O julgamento do HC começou em dezembro de 2018 e, naquele mês, votaram Edson Fachin e Cármen contra seu provimento.

Depois dos vazamentos do Intercept Brasil, Cármen Lúcia declarou-se “aberta” a rever o voto. É o que informa a Folha de S. Paulo, sobre a ministra ter sido que há uma “mudança de quadro, dada a gravidade do que vem se apresentando no sentido de eventual parcialidade” de Moro.

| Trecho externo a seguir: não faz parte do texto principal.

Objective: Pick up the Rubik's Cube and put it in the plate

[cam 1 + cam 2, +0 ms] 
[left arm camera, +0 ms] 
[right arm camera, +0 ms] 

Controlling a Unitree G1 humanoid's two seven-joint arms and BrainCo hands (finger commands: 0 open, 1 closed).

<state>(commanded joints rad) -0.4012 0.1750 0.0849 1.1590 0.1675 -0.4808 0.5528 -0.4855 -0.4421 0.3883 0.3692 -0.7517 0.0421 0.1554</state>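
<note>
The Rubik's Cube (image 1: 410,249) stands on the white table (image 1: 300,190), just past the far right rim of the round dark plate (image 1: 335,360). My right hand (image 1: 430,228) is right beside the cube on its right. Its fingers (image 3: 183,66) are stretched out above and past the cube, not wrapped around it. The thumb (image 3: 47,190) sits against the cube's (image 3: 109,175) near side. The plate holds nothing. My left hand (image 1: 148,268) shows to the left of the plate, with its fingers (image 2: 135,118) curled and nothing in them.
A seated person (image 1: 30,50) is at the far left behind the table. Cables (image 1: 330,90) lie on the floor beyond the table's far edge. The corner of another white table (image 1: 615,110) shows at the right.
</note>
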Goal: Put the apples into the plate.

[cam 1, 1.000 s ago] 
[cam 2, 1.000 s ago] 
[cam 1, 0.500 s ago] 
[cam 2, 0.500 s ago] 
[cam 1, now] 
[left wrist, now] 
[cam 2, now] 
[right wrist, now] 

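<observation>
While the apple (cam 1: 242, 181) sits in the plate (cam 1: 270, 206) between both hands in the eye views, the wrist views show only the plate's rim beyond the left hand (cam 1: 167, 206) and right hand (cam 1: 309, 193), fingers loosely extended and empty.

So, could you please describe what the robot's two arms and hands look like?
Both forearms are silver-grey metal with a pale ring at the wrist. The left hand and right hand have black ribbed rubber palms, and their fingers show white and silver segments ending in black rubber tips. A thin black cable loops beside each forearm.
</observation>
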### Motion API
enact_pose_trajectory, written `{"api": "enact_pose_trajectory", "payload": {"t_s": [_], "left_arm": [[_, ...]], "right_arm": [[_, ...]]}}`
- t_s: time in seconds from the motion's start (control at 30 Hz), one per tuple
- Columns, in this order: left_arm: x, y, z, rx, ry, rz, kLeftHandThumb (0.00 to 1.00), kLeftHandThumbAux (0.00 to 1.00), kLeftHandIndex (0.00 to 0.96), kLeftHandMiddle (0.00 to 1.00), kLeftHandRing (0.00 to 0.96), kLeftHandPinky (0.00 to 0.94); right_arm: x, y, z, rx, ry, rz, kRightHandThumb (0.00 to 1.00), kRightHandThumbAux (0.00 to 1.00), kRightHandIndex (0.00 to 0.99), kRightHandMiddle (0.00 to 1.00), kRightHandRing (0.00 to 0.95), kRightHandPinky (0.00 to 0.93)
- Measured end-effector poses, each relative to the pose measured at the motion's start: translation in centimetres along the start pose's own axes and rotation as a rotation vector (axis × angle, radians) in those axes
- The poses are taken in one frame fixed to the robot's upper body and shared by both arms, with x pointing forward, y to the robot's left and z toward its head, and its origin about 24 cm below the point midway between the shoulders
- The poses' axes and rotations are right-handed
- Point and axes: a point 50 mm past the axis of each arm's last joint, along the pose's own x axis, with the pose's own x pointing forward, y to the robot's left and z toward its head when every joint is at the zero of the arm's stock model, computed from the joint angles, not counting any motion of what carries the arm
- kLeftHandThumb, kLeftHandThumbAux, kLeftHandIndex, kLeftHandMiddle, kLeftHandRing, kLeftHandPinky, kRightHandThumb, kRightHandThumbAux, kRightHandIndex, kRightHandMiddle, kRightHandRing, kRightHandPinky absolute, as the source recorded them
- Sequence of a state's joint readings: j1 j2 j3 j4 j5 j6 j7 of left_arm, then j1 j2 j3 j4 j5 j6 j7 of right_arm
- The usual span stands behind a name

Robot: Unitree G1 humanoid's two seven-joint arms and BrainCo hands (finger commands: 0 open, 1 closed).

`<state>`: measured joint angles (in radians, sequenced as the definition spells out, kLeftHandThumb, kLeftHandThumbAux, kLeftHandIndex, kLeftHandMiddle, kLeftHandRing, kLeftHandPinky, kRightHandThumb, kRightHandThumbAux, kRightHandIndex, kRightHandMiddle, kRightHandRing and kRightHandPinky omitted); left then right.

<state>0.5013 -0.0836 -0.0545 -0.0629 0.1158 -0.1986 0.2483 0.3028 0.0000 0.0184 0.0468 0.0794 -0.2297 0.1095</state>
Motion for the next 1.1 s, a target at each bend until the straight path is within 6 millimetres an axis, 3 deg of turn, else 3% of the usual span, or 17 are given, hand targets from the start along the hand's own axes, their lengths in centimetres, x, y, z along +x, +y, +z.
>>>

“É bom que se lembre que, mesmo o ministro relator [Edson Fachin] e eu, que já votei no mérito o acompanhando inicialmente, estamos abertos — pelo menos eu estou aberta — porque o julgamento não acabou, e o acervo que pode ser trazido ainda com comprovações posteriores não impede o uso de instrumentos constitucionais e processuais para a garantia dos direitos do paciente Lula.”

Em se tratando de Cármen Lúcia, é bom esperar e ver para crer.